Polymer escape from a confining potential

TL;DR

This study investigates how polymers escape from a confining potential well, revealing a non-monotonic escape rate for self-avoiding polymers and highlighting the importance of polymer shape in transition state definition.

Contribution

It introduces a detailed analysis of polymer escape rates using path integral hyperdynamics and emphasizes the significance of polymer shape in accurately modeling escape processes.

Findings

Escape rate has a minimum at intermediate polymer length for self-avoiding chains.

Longer self-avoiding polymers exhibit increased escape rates due to crowding effects.
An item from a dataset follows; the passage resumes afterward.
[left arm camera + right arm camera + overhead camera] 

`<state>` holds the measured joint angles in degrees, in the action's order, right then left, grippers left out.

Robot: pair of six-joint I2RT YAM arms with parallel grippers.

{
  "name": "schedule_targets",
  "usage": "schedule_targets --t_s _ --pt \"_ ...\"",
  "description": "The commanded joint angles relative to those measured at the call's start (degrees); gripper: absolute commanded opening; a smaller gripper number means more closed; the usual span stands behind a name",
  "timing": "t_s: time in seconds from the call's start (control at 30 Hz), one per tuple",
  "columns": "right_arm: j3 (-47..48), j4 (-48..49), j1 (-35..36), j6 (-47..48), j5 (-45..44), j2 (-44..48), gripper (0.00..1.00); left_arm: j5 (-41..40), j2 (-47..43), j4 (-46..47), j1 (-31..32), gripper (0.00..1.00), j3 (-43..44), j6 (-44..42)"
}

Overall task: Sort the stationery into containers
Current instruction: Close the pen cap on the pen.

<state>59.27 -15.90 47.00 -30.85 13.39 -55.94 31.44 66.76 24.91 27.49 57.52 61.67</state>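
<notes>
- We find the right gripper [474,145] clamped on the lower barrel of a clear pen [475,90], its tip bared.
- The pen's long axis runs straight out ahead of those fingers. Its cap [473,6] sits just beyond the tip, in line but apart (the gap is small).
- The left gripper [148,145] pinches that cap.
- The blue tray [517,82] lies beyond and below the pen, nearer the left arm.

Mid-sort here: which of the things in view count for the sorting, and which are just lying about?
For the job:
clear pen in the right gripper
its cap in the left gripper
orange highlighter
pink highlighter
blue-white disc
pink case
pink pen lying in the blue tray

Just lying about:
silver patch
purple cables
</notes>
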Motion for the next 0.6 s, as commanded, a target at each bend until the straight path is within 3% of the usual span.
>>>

Simple centroid-based models overestimate escape rates, especially for longer polymers.

Abstract

The rate of escape of polymers from a two-dimensionally confining potential well has been evaluated using self-avoiding as well as ideal chain representations of varying length, up to 80 beads. Long timescale Langevin trajectories were calculated using the path integral hyperdynamics method to evaluate the escape rate. A minimum is found in the rate for self-avoiding polymers of intermediate length while the escape rate decreases monotonically with polymer length for ideal polymers. The increase in the rate for long, self-avoiding polymers is ascribed to crowding in the potential well which reduces the free energy escape barrier. An effective potential curve obtained using the centroid as an independent variable was evaluated by thermodynamic averaging and Kramers rate theory then applied to estimate the escape rate. While the qualitative features are well reproduced by this approach, it significantly overestimates the rate, especially for the longer polymers. The reason for this is illustrated by constructing a two-dimensional effective energy surface using the radius of gyration as well as the centroid as controlled variables. This shows that the description of a transition state dividing surface using only the centroid fails to confine the system to the region corresponding to the free energy barrier and this problem becomes more pronounced the longer the polymer is. A proper definition of a transition state for polymer escape needs to take into account the shape as well as the location of the polymer.